Individuals vary on how they set these boundaries and some of us are better at respecting and negotiating boundaries than others. Consider the individual who always stands a bit too close while in casual conversation. Typically this person does not recognize your desire for more physical space and will automatically take a step forward if you take a step back to create more distance. Even more distressing for many of us are those people who do not recognize our emotional boundaries. These are the individuals that bombard us relentlessly with their needs, wants and/or emotional distress. These boundary crossers may be so focused on their own inner needs and experience that they fail to appreciate that our needs may be quite different.

Setting boundaries can be hard work, especially for those of us who have been taught that it is more important to be “nice” to others than to respect our own needs.

The following tips can help you learn to maintain healthier boundaries.

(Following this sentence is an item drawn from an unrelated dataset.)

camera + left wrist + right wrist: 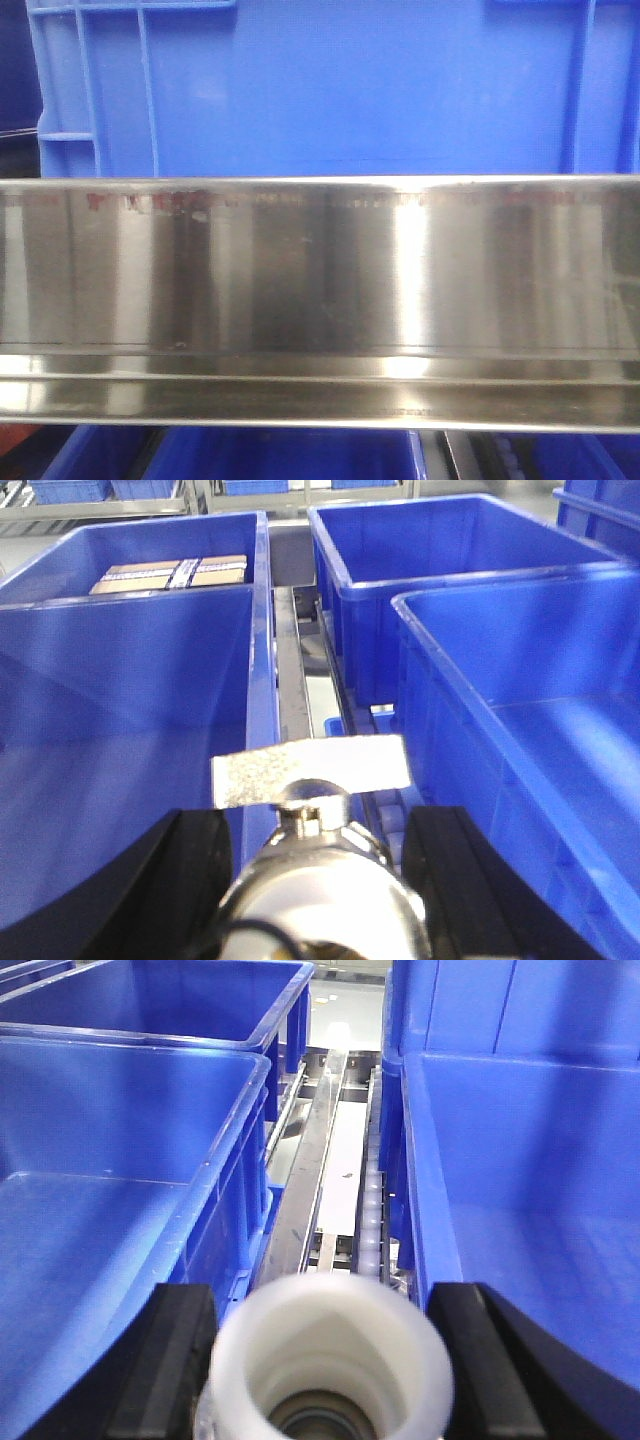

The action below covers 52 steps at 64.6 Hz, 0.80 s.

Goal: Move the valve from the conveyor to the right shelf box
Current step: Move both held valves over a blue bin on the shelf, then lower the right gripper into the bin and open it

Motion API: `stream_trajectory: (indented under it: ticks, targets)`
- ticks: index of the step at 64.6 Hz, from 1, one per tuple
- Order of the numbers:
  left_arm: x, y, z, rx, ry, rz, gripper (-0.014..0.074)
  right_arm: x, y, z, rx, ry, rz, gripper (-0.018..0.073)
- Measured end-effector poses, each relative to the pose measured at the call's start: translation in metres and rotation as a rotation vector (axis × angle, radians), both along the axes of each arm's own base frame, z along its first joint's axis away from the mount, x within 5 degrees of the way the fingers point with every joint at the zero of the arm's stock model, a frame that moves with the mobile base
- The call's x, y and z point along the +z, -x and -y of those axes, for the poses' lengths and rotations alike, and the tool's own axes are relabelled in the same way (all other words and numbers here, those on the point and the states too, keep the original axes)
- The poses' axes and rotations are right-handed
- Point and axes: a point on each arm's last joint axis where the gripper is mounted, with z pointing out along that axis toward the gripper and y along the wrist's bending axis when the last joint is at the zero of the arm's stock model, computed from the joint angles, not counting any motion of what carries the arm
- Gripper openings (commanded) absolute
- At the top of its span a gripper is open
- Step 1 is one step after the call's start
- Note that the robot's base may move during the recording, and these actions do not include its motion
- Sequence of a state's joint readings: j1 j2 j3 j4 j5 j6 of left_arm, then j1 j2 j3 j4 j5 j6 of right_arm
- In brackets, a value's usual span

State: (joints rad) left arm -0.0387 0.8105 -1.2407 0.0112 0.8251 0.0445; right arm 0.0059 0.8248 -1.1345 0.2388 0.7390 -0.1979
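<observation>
Currently in transfer step: left gripper [322,855] clamped on valve [320,890], lever [310,768] flat across the top, hanging over the gap between boxes [120,730], above no box floor yet. Also right gripper [325,1360] closed round a white fitting [330,1345]. Next, probably: shift sideways over near-right box [520,660], drop past rim, release. Unsure of target box. Count, left wrist view: 1 valve, 4 near boxes, more behind. Front view: 1 shelf rail [320,270], 1 box [350,90] above it. No conveyor in view.
</observation>
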Motion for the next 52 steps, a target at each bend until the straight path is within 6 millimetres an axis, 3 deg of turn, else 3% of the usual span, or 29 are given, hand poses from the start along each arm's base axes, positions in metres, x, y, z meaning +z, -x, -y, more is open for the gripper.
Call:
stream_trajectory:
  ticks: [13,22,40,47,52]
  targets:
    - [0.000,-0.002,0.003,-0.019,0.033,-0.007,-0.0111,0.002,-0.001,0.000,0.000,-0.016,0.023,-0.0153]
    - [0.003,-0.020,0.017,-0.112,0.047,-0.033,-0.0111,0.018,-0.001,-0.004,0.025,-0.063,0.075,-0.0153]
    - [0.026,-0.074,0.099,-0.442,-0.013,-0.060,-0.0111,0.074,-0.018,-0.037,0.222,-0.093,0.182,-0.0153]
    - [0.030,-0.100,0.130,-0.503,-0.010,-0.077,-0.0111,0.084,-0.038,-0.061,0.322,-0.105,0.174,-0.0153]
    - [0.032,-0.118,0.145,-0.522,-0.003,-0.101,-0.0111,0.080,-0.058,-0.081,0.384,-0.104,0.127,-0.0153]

  1. Use empathy. Sometimes we focus so much on our own needs that we fail to recognize that other people’s needs may be very different. Taking a moment to try and imagine your self in the other person’s shoes—without judgment—can help you take a step back and create a more reciprocal exchange.
  2. Don’t over-empathize. Some people are so empathic that they experience other people’s feelings and thoughts as if they were their own. These individuals often have difficulty distinguishing between their feelings and needs and those of others. In this case, it is important to recognize that just because you can understand how the other person is feeling you are not responsible for their experiences. In this way, you can start to recognize your own unique needs and act accordingly.
  3. Avoid either/or thinking. Once we give up the idea that it’s my way or your way, we often find that it is really quite easy to create situations where everyone’s unique needs can be met. Compromise takes give and take on both sides, so be wary in relationships where you are consistently doing most of the giving.
  4. Express your needs. It’s difficult for people to respect your boundaries if they can’t tell where they are. By sending mixed messages about your feelings, thoughts and needs, you are inviting potential boundary invasions. It’s usually better to say “no” upfront then say “yes” and then resent the other person for taking you up on your offer.
  5. Listen to your gut. Unlike your linear mind, your gut sense will give you clear information about when a boundary has been crossed. This information often comes in the form of a physical signal such as an uneasy or clenching feeling in your head, chest or stomach. The more we tune into our gut sense the easier it is to respect our own and other people’s boundaries, and the less likely we are to get caught up in either/or thinking (see above).
  6. Know when to put yourself first. Healthy relationships are reciprocal. If you find that you tend to be the one to give in then it might be time to practice putting yourself first for a while to help re-balance the scale. Once you break yourself from the habit of always putting yourself last, you will likely find it easier to maintain safe and appropriate boundaries.
  7. Avoid toxic people. Some individuals are habitual boundary crossers who, despite our best efforts, cannot or will not respect our individual boundaries. Sometimes the healthiest thing you can do in these situations is to move on. If avoiding these people is not possible, it is best to accept their limitations and focus on caring for yourself rather than trying to fix them.
  8. Seek support when needed. If you find that you consistently have trouble maintaining and/or respecting interpersonal boundaries you may benefit by exploring this issue with a licensed counselor or other mental health professional.

Finding the Choice

“When we are no longer able to change a situation, we are challenged to change ourselves.” – Viktor E. Frankl, Man's Search for Meaning

We often feel like we are stuck and have no choices. But we always have a choice. Finding the choice in the situation can help us to tap into our power and get the most of out of even the most difficult situations. It can also help to counter that victim mentality-the belief that things happen to us without our having any control. With empowerment comes responsibility but it also brings opportunities for healing, growth, and to realize our dreams.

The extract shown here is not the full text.